Der Klinische Direktor des Katharinenhospitals, Claude Krier, wird später erläutern, dass so lange Dienste nicht die Normalität seien. "Bei hohem Andrang können Spitzen entstehen." Wegen der Finanznot könne man es sich nicht leisten, personelle Reserven aufzustellen. Aber Freizeit sei vielen Ärzten wichtiger als Geld: "Die wollen eine ausgeglichene Work-Life-Balance." Eine Arbeitsgruppe im 700-Betten-Klinikum bemühe sich um "attraktive Arbeitsbedingungen".

"Herr Doktor, leben Sie noch?"

5.00 Uhr Jetzt komme er erst zu seiner eigentlichen Arbeit, sagt Beier. Die kritischen Schwerstkranken hat er bisher alle im Blick gehabt, seine "Ressourcen geteilt", wie er sagt. Nun macht er Visite an jedem Krankenbett.
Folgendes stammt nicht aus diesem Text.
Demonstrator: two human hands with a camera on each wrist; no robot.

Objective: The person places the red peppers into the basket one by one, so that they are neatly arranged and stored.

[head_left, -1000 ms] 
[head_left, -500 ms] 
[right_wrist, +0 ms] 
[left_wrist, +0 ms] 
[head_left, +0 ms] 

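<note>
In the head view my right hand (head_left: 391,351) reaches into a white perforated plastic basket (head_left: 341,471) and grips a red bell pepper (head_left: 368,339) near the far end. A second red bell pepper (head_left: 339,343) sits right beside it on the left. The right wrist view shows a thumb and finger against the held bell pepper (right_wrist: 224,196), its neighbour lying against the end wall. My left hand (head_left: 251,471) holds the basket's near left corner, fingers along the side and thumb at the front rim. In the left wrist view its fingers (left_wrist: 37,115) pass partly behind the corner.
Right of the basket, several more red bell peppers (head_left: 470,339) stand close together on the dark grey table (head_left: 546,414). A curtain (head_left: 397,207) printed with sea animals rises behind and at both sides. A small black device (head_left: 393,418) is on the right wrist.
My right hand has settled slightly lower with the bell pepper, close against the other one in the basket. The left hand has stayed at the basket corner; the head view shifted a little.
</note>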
Die Hochbetagte mit dem Fieberproblem, ein Mann in den 60ern mit einer Sepsis - sein "Sorgenkind", seine jüngste Patientin und einen älteren Herrn, der mit ihm einen entrückten Dialog beginnt:

"Herr Doktor, leben Sie noch?" "Ja, und Sie?" Antwort des Patienten: "Ja, aber kurz wäre es beinahe vorbei gewesen." Die Lage ist entspannt. Beier sagt, keine Station habe eine so schöne Aussicht wie die A 4, er denke dabei an Neu-Delhi. Ständig misst er die Ausscheidungen der Patienten, kontrolliert mit der Taschenlampe Urinbeutel. Wie hoch muss die Flüssigkeitszufuhr sein, das ist die Gretchenfrage bei Nierenkranken. Die Medizin sei "keine exakte Wissenschaft", sagt Beier.
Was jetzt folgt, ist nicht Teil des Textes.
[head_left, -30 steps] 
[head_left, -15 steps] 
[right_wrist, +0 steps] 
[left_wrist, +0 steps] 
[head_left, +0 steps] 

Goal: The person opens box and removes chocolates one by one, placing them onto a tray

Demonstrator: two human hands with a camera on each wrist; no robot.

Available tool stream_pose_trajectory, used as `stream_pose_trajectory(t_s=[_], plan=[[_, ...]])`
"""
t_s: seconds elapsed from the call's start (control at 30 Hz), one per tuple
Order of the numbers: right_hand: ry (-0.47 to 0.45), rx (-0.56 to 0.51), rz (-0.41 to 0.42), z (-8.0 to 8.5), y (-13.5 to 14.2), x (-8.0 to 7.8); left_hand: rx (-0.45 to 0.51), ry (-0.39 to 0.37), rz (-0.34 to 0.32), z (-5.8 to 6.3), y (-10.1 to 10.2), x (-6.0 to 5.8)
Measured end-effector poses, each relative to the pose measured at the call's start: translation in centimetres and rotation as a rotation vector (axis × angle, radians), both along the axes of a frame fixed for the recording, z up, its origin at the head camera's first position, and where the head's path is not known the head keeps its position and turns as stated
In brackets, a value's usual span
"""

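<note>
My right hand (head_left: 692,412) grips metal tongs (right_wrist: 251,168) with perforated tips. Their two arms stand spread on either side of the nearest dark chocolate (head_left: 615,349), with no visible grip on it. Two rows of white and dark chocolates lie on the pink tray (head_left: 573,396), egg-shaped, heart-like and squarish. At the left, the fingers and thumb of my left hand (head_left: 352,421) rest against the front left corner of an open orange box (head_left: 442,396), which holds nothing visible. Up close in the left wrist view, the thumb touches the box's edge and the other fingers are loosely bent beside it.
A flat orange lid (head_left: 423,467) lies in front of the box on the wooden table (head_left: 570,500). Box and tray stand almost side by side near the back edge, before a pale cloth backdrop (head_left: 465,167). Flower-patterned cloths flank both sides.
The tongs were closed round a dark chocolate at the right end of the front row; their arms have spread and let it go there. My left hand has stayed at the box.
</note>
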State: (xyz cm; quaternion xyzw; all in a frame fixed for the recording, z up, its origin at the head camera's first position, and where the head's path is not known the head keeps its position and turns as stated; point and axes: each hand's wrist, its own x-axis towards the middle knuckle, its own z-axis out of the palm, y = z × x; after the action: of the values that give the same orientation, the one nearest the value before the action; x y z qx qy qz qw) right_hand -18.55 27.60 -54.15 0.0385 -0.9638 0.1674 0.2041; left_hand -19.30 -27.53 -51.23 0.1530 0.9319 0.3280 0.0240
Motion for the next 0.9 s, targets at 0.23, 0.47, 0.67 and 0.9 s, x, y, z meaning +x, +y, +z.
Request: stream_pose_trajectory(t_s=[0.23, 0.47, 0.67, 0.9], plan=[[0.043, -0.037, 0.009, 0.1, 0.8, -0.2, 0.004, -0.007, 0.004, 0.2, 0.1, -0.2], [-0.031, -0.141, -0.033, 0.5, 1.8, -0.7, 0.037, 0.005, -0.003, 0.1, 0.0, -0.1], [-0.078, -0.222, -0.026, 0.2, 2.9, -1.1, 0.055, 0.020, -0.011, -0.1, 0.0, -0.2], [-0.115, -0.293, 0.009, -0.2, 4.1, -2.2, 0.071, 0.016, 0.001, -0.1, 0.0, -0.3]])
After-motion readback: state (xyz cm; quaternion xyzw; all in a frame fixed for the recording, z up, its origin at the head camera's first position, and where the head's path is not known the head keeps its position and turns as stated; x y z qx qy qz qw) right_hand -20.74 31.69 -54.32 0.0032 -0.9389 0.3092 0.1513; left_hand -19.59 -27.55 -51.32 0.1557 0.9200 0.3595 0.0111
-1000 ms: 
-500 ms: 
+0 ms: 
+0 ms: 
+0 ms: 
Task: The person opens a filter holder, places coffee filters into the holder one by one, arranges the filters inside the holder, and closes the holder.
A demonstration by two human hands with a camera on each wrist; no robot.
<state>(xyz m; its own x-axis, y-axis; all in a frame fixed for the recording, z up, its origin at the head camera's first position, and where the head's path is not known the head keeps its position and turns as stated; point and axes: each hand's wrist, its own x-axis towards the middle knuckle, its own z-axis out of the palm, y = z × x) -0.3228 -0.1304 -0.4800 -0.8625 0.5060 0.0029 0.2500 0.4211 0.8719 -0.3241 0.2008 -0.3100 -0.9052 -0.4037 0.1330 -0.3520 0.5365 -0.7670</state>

Vernetzt, effizient und teuer

5.30 Uhr Ein Lichtblick. Beim reanimierten Herrn Z. findet Beier 1000 Milliliter Ausscheidung: "feine Sache!" Auf der elektronischen Patientenakte von Frau H. vermerkt der Radiologe, der zwei Stockwerke unter der A 4 sitzt, dass ihr Beatmungsschlauch gut sitze. Er hat es auf dem Röntgenbild gesehen. Die Medizin ist vernetzt, effizient und teuer. Die Klinikleitung nennt Zahlen: Die Einrichtung eines Intensivbettes kostet 30.0000 Euro, für die mehrwöchige Behandlung eines schweren Unfalltraumas erhält sie 184.000 Euro, für einen Asthmaanfall mit einigen Tagen auf "Intensiv" 1500 Euro.
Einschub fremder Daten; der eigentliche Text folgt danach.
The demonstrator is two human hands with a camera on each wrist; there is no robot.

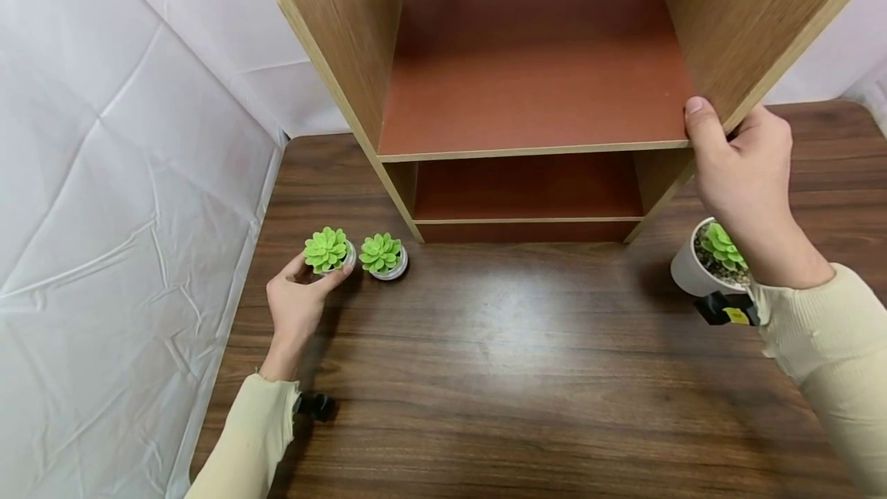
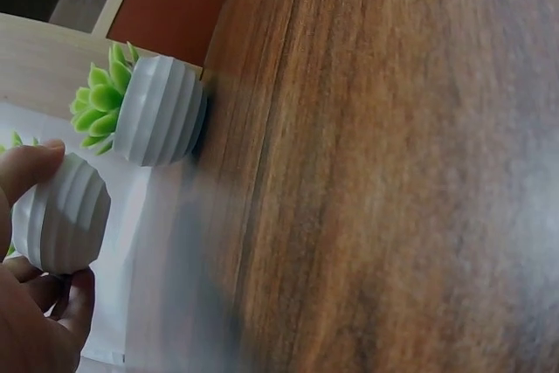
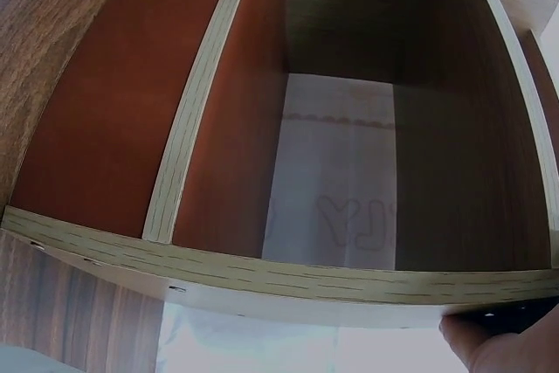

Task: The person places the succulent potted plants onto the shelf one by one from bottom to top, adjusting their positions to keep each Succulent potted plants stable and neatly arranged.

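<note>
My left hand pinches a small potted succulent by its ribbed white pot, thumb on one side and fingers on the other. In the left wrist view this pot appears raised off the tabletop. Just to its right stands a matching potted succulent, upright on the table and untouched. My right hand grips the front edge of the right side panel of a wooden shelf unit, its thumb at the reddish-brown board. In the right wrist view only part of this hand shows.
A larger white pot with a green succulent stands under my right forearm, partly hidden. The shelf unit rests on the dark wood table. White sheeting covers the wall at the left and back.
</note>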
Er könne guten Gewissens sagen, dass er sich beim Einsatz seiner Mittel noch nie wegen "finanzieller Gegebenheiten" habe einschränken müssen, sagt Beier. "Auch nicht bei 87-Jährigen." Allenfalls im Sommer, wenn in den Ferien Blutkonserven knapp sind, überlege er sich, ob man das kostbare Blut auch bei "weichen Indikatoren" einsetzen müsse.

"Vorbeten" beim Oberarzt

7.03 Uhr Notruf. Bei einer Patientin sackt der Blutdruck auf 50 ab, Beier klappt das Bett mit dem Kopfteil tief runter, Füße hochlegen bringe rasch 400 Millimeter: "Das mobilisiert." Bald muss Beier zum "Vorbeten" beim Oberarzt, dann ist die gemeinsame Visite mit der Frühschicht.

8.30 Uhr Beier macht Feierabend, 30 Minuten nach Dienstende. Er leistet zwölf Spät- und Nachtdienste hintereinander. Meist schläft er nach der Nachtschicht bis 17 Uhr.